Ignorar a mudança pode fazer com que empresas integrem trabalhadores no quadro

A duração máxima dos contratos a prazo volta a encolher para apenas três anos, avança esta segunda-feira o Jornal de Negócios, mudança que se aplica já a partir de 8 de novembro. Se ignorarem a mudança e fizerem renovações extraordinárias após 8 de novembro, as empresas podem integrar os trabalhadores no quadro.

O regime que desde 2012 permitia que os contratos a prazo durassem cinco anos e meio está a chegar ao fim e, não sendo renovado, a duração máxima dos contratos volta a ser apenas de três anos e três renovações a partir de dia 8 de novembro, conforme as regras anteriores a 2012. Essas regras estipulavam ainda exceções a essa duração máxima: passa a ser de apenas dois anos quando se trata de contratação de desempregado de longa duração ou de certas situações de início de atividade, ou de 18 meses para quem estava à procura do primeiro emprego, lembra o Negócios.

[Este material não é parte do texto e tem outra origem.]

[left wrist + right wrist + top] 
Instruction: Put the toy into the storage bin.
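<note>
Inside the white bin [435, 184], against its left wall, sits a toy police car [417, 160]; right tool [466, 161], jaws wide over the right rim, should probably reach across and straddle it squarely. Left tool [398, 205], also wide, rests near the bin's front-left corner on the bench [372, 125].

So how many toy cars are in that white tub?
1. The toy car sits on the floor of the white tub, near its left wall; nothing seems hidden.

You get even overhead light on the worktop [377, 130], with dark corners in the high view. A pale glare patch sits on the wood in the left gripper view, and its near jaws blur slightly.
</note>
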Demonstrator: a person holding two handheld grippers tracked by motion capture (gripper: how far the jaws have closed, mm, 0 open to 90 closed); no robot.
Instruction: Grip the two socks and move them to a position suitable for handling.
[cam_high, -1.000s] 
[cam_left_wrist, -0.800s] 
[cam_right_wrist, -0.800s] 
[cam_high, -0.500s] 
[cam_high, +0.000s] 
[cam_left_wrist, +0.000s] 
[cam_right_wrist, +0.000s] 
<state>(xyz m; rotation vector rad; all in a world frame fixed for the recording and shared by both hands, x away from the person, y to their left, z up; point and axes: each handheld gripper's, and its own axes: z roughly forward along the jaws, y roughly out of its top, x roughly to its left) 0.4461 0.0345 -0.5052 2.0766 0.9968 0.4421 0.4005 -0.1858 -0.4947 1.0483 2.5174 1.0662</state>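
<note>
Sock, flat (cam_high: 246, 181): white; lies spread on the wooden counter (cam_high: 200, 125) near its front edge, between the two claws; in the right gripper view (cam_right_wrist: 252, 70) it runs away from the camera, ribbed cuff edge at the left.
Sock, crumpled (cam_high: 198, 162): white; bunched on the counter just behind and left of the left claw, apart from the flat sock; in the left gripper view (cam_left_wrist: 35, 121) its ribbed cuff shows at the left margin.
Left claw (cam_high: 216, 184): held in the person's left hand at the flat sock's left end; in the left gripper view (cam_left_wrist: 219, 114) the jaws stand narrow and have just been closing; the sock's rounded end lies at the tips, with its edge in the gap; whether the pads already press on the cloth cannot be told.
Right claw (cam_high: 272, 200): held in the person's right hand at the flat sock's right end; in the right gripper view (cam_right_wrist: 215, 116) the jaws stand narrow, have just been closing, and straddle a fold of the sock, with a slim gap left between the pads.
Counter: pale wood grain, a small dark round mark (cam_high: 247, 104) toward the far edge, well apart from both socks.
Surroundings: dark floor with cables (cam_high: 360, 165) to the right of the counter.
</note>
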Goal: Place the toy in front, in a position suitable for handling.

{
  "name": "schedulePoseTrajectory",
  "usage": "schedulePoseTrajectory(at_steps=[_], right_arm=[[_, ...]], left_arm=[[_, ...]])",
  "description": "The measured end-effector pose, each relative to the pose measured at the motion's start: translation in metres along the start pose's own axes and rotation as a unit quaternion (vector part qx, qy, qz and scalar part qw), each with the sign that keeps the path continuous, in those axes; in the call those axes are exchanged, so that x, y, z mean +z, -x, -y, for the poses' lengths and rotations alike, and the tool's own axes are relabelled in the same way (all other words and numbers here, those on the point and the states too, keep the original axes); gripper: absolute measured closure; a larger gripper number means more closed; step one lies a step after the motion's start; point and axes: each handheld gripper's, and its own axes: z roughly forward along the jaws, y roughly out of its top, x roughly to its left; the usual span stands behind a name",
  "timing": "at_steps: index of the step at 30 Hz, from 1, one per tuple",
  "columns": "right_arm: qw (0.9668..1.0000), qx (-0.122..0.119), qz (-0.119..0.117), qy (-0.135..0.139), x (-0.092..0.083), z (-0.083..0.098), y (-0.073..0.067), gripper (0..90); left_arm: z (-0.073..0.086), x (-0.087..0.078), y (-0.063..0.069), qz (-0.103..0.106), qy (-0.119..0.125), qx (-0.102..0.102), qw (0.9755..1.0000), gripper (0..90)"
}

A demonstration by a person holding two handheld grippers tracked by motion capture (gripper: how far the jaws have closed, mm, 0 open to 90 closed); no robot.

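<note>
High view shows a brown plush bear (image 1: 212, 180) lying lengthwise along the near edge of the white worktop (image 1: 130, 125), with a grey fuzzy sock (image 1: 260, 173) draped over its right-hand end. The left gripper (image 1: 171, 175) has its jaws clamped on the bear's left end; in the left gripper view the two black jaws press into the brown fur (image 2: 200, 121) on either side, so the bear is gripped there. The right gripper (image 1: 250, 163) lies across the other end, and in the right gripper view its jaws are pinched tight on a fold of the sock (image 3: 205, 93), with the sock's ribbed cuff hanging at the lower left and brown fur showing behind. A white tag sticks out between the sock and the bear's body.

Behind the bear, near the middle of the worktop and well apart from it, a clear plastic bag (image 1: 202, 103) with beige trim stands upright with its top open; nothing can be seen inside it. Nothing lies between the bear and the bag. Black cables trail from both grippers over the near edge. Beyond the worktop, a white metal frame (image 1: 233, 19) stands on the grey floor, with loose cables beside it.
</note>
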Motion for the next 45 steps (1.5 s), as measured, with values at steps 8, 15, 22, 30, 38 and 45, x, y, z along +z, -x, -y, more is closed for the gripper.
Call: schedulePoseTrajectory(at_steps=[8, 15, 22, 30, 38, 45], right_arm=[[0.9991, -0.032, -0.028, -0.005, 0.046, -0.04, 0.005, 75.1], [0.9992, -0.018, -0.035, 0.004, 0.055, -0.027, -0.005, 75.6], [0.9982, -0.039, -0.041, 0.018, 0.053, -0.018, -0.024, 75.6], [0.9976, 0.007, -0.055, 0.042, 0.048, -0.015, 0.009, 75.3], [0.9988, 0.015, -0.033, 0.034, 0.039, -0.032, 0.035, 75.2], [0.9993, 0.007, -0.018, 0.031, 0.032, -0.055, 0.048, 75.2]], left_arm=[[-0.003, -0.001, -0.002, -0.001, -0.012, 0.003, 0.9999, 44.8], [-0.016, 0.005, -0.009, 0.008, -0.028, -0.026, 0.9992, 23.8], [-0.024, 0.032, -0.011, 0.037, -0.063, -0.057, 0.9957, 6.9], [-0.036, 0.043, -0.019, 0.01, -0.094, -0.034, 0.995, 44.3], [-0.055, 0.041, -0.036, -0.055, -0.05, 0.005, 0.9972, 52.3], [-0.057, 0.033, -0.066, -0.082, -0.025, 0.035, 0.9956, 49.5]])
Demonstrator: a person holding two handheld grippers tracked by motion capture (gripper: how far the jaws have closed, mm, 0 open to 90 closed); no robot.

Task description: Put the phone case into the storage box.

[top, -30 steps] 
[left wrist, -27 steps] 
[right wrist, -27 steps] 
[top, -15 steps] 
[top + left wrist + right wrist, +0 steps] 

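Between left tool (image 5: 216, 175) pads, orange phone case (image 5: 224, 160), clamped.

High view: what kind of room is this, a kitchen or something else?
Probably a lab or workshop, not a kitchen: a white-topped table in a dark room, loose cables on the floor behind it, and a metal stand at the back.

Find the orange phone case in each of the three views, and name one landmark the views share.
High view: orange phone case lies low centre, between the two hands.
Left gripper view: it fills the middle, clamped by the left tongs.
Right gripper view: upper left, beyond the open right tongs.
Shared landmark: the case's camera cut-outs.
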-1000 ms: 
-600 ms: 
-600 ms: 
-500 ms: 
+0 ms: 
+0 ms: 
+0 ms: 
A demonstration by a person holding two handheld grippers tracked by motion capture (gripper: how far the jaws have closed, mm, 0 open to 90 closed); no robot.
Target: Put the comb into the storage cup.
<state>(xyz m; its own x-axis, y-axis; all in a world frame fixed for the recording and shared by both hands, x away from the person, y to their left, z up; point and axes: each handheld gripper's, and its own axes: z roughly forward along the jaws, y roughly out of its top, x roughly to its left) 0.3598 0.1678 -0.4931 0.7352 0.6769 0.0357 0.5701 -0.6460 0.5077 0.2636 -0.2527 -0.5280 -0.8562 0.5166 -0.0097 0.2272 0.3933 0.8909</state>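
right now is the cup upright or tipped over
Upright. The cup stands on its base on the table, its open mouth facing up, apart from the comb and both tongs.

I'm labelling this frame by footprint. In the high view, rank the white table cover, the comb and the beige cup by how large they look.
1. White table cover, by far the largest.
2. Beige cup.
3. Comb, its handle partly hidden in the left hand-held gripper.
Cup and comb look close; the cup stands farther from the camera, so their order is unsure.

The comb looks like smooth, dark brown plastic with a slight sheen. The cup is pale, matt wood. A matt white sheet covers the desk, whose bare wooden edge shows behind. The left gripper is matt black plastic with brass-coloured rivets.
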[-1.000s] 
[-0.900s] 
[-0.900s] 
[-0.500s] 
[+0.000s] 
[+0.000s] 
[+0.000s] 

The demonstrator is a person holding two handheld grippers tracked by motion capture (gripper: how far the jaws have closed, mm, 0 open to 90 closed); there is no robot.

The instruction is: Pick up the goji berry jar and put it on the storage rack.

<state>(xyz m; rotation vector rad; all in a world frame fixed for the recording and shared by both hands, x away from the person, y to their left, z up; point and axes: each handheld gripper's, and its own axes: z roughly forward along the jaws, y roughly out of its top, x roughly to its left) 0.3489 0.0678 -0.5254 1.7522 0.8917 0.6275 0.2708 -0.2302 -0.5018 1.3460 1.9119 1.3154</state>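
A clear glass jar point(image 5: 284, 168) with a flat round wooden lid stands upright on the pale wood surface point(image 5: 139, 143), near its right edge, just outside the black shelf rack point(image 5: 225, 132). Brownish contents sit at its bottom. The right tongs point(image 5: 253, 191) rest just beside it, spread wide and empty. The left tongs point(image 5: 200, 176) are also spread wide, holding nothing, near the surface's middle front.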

Passado o prazo das alterações feitas ao regime em 2012, uma nova alteração teria que ser aprovada na Assembleia da República, algo que demoraria meses e não é portanto possível antes de 8 de novembro.

"Os contratos a termo certo que atinjam a sua duração máxima a partir de 8 de novembro já não podem ser alvo das renovações extraordinárias", explicou ao Jornal de Negócios o jurista Pedro Furtado Martins.

As empresas que, a partir do final do regime, façam renovações extraordinárias a contratos que já tenham alcançado o seu prazo máximo arriscam-se a integrar o trabalhador no quadro, visto que a renovação é nula e o contrato passa a ser um contrato sem termo.